2. The article asserts that “ideological orthodoxy can dampen the robust discussions in chambers that clarify issues and shape rulings.” If “ideological orthodoxy” refers to political ideology, then I don’t dispute that there is a downside to ideological uniformity in a chambers. That uniformity removes one (but only one) of the checks available to a justice to ensure that he or she is not simply indulging his political preferences. If “ideological orthodoxy” refers to judicial philosophy, then ideological uniformity may also have a downside for those justices who haven’t settled on their judicial philosophy. But I don’t see why a justice who has settled on his or her judicial philosophy would see any advantage in having a law clerk who rejected that approach. (Of course, I wish that those justices with settled unsound approaches had clerks who would persuade them to change.)
To make the point more concretely: The article states that Justice Scalia “used to seek out candidates from the opposite ideological camp.” My understanding is that Scalia sought (and perhaps still does seek) one or two textualists with liberal political sympathies. I don’t imagine that he ever sought “living constitutionalists” or that he ever thought they could be expected to make any meaningful contribution to his work.

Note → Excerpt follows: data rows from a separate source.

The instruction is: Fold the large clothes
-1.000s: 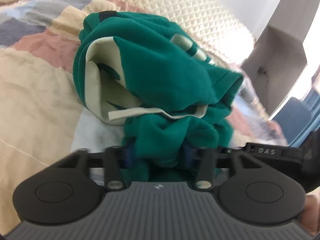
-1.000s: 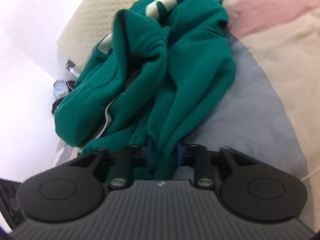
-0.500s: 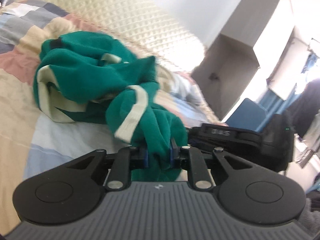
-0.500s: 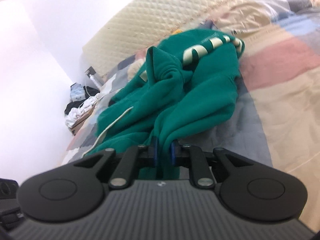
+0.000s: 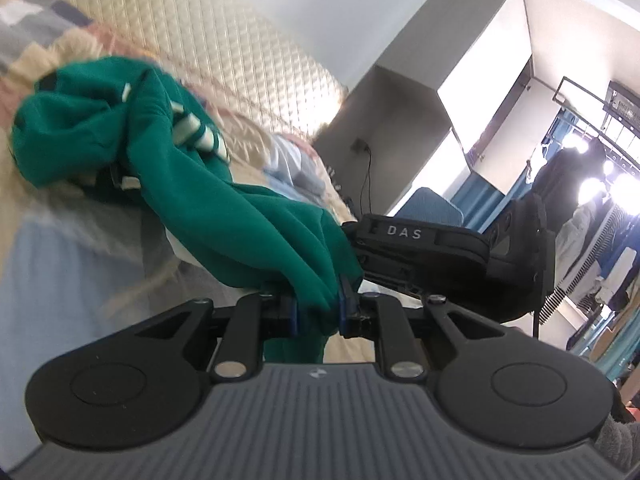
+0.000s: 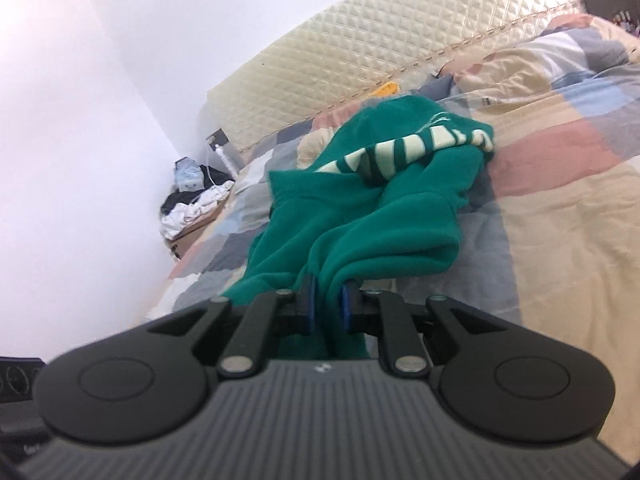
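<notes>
A green sweatshirt [image 5: 188, 184] with cream lettering lies bunched on a patchwork bed cover [image 5: 52, 280], partly lifted off it. My left gripper [image 5: 318, 312] is shut on a thick fold of its green cloth, which stretches back toward the heap. In the right wrist view the same green sweatshirt [image 6: 372, 216] runs from the bed to my right gripper [image 6: 327, 308], which is shut on another fold. The other gripper's black body [image 5: 432, 256], marked DAS, sits close to the right of the left one. How much cloth hangs below the pads is hidden.
A quilted cream headboard [image 6: 400, 40] backs the bed. A grey cabinet [image 5: 432, 92] and a blue chair [image 5: 430, 208] stand to the right; hanging clothes [image 5: 592, 232] are farther off. A pile of things [image 6: 192, 204] lies by the white wall [image 6: 72, 120]. Pillows [image 6: 540, 60] rest at the head.
Both grippers have risen and pulled back from the heap, drawing the green cloth out into long taut folds. The left jaws closed tighter on their fold; the views tilted up toward headboard and room.
</notes>
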Demonstrator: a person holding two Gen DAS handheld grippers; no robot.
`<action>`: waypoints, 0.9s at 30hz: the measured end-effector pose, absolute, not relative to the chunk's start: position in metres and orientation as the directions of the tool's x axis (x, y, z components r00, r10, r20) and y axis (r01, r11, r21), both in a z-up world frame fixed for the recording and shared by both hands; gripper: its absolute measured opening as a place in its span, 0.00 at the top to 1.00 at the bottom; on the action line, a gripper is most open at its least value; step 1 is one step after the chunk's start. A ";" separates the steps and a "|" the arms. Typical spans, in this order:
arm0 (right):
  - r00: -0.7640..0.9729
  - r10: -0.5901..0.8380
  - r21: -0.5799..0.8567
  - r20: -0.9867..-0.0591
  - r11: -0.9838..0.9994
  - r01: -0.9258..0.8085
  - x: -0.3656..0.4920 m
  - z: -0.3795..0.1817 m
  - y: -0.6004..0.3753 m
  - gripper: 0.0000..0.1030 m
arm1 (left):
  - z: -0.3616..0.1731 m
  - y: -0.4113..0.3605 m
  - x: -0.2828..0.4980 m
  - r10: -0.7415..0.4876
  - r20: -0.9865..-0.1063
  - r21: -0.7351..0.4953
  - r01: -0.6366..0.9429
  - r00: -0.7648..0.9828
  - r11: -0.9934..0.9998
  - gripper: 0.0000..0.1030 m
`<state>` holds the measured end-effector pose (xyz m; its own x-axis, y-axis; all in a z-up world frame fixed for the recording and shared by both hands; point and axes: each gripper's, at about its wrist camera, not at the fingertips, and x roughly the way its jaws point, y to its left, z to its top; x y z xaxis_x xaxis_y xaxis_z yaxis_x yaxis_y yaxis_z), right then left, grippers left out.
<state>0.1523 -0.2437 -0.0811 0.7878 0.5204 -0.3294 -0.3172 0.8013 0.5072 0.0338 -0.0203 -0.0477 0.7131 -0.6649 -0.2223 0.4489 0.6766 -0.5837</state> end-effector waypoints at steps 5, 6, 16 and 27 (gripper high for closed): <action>0.765 0.455 0.466 -0.457 0.854 -0.230 0.144 -0.097 -0.246 0.85 | -0.059 -0.037 0.032 -0.675 -0.335 -0.597 0.407 0.657 0.692 0.81; 0.756 0.441 0.456 -0.484 0.864 -0.213 0.145 -0.101 -0.246 0.85 | -0.061 -0.039 0.034 -0.662 -0.373 -0.597 0.379 0.650 0.707 0.80; 0.687 0.421 0.508 -0.592 0.857 -0.087 0.157 -0.132 -0.247 0.73 | -0.053 -0.015 0.040 -0.582 -0.465 -0.597 0.249 0.667 0.762 0.28; 0.774 0.365 0.526 -0.518 0.849 -0.048 0.187 -0.107 -0.266 0.34 | -0.022 0.035 0.089 -0.494 -0.388 -0.551 0.234 0.778 0.801 0.20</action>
<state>0.1868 -0.2659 -0.1068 0.7740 0.3647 -0.5177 -0.0479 0.8489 0.5264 0.0894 0.0346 -0.0222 0.7781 -0.4938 -0.3883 0.2338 0.8014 -0.5506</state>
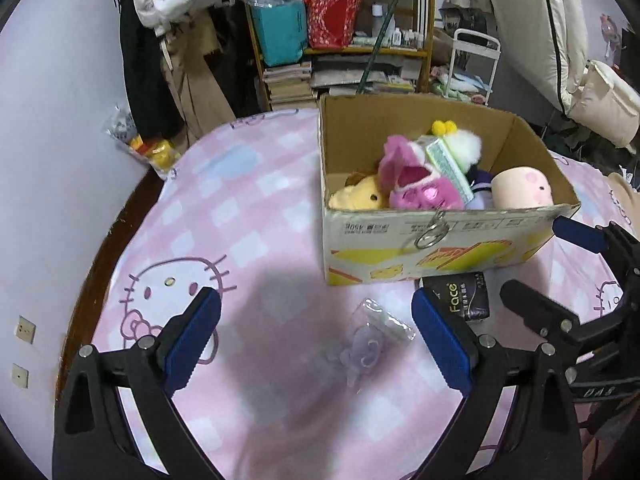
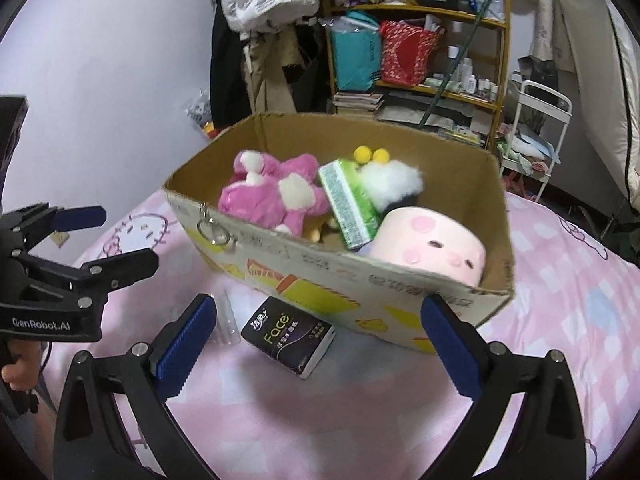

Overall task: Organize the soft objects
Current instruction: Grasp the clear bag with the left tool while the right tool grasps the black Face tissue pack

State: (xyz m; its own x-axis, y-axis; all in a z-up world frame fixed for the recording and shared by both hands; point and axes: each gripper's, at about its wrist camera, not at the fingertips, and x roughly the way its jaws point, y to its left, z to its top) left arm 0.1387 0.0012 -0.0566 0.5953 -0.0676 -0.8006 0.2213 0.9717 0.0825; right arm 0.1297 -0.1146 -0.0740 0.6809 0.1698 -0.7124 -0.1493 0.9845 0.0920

3. The article contends that justices have little information about “applicants’ ideological leanings” and credits speculation by political scientists that the “identity of the [lower-court] judge with whom a clerk works has become more valuable as a source of information about the clerk’s proclivities.” This speculation strikes me as improbable. There are strong ideological markers on the resumes of many applicants, and (for the reasons that Kerr explains) it would be folly to assume that a clerk for a Republican-appointed judge is ideologically conservative. I think that it’s far more likely that justices rely on judges whose previous assessments of clerks—including of their abilities—have proven to be trustworthy.